D’ici la fin mars, la situation en Chine devrait revenir à la normale. 22 des 26 boutiques que possède Hermès en Chine sont désormais ouvertes. C’est également le cas pour la trentaine d’usines de Valéo. Quant à Safran, elle évoque le retour au travail de plus de 75% de ses effectifs.

La croissance économique chinoise en 2020 sera sans doute plus proche des 5% que des 6% attendu ; dans le même temps, les autorités chinoises réactivent leurs plans de relance qu’elles avaient mis en place lorsque les tensions commerciales étaient fortes. En 2019, l’assouplissement budgétaire a représenté environ 2% du PIB et la Banque Centrale a abaissé les réserves obligatoires de 2p%. Si le soutien politique se poursuit durant la seconde moitié de 2020, voire au-delà, la reprise cyclique post-épidémique pourrait conduire la Chine à jouer le rôle de moteur de croissance durant le reste de l’année, surtout si le prix du baril de pétrole reste bas. Dans le cas contraire, l’impact sur des économies comme la France pourrait se traduire par une chute de la croissance attendue plus proche de 40 points de base que de 10. Ce serait un trimestre perdu. En réalité, ce n’est plus l’évolution de l’épidémie en Chine qu’il faut scruter avant tout. La dernière véritable incertitude est de savoir dans quelle mesure les Etats-Unis seront affectés. Si la progression n’est pas exponentielle, cette crise sanitaire ne se transformera pas en pandémie.

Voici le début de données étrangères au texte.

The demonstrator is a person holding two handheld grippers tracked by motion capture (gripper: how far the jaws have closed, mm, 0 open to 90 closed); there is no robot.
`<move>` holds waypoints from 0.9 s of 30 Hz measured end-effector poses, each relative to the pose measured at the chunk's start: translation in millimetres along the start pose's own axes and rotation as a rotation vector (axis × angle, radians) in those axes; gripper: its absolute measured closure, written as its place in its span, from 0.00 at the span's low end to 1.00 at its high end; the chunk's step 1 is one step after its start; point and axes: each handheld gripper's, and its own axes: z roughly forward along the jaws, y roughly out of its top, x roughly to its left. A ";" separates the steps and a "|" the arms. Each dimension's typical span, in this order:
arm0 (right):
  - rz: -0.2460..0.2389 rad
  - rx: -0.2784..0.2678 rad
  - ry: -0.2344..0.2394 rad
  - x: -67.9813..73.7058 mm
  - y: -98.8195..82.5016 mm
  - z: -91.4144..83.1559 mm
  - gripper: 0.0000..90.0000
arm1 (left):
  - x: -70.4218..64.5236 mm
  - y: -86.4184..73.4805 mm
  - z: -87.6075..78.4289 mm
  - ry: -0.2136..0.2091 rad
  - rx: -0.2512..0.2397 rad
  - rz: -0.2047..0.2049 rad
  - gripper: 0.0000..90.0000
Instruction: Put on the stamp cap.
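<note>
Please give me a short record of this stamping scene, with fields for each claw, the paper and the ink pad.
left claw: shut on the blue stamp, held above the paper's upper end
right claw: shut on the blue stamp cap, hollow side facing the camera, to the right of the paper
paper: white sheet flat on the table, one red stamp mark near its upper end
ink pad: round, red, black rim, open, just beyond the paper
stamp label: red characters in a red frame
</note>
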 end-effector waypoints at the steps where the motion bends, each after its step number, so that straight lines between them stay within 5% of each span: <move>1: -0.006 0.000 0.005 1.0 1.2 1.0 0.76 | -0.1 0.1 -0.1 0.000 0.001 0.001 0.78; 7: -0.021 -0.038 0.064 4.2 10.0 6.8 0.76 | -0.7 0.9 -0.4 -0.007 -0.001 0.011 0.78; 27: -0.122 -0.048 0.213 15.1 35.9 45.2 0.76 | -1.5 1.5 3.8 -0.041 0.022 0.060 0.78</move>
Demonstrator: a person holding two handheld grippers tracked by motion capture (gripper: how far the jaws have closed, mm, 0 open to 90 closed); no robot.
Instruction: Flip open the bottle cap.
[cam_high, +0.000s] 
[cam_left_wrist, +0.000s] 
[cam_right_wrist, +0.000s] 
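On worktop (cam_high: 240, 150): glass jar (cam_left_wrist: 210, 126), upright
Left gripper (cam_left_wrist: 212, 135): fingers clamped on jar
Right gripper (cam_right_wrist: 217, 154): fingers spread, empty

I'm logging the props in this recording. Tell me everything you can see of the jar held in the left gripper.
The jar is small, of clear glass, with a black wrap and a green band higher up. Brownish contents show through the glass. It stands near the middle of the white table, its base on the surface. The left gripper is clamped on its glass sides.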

Il y a un enjeu stratégique plus fondamental. L’ampleur des conséquences de la propagation du Coronavirus doit conduire l’Europe à une prise de conscience de sa dépendance à la production chinoise. Sanofi réfléchit déjà à réimplanter en Europe des sites de production de principes actifs. Cette épidémie est une occasion d’approfondir notre réflexion sur les équilibres de la mondialisation et l’autonomie de nos leviers de croissance.

Si le mouvement de déglobalisation doit se poursuivre et conduire à un rapprochement encore plus prononcé des lieux de consommation et de production, ce ne seront pas nécessairement les entreprises qui en subiront les conséquences les plus désagréables ; certes, elles pourraient subir une hausse des coûts mais elles tenteront de maintenir leur marge en répercutant cette hausse en partie dans les prix. Cette inflation structurelle plus forte, on l’attend depuis plus de 10 ans. Il ne faudrait pas non plus qu’elle se manifeste trop vite car la faiblesse des taux reste la meilleure alliée des marchés boursiers.

Mikael PETITJEAN, Chief Economist (Waterloo Asset Management), Professeur de finance (IESEG & Louvain School of Management).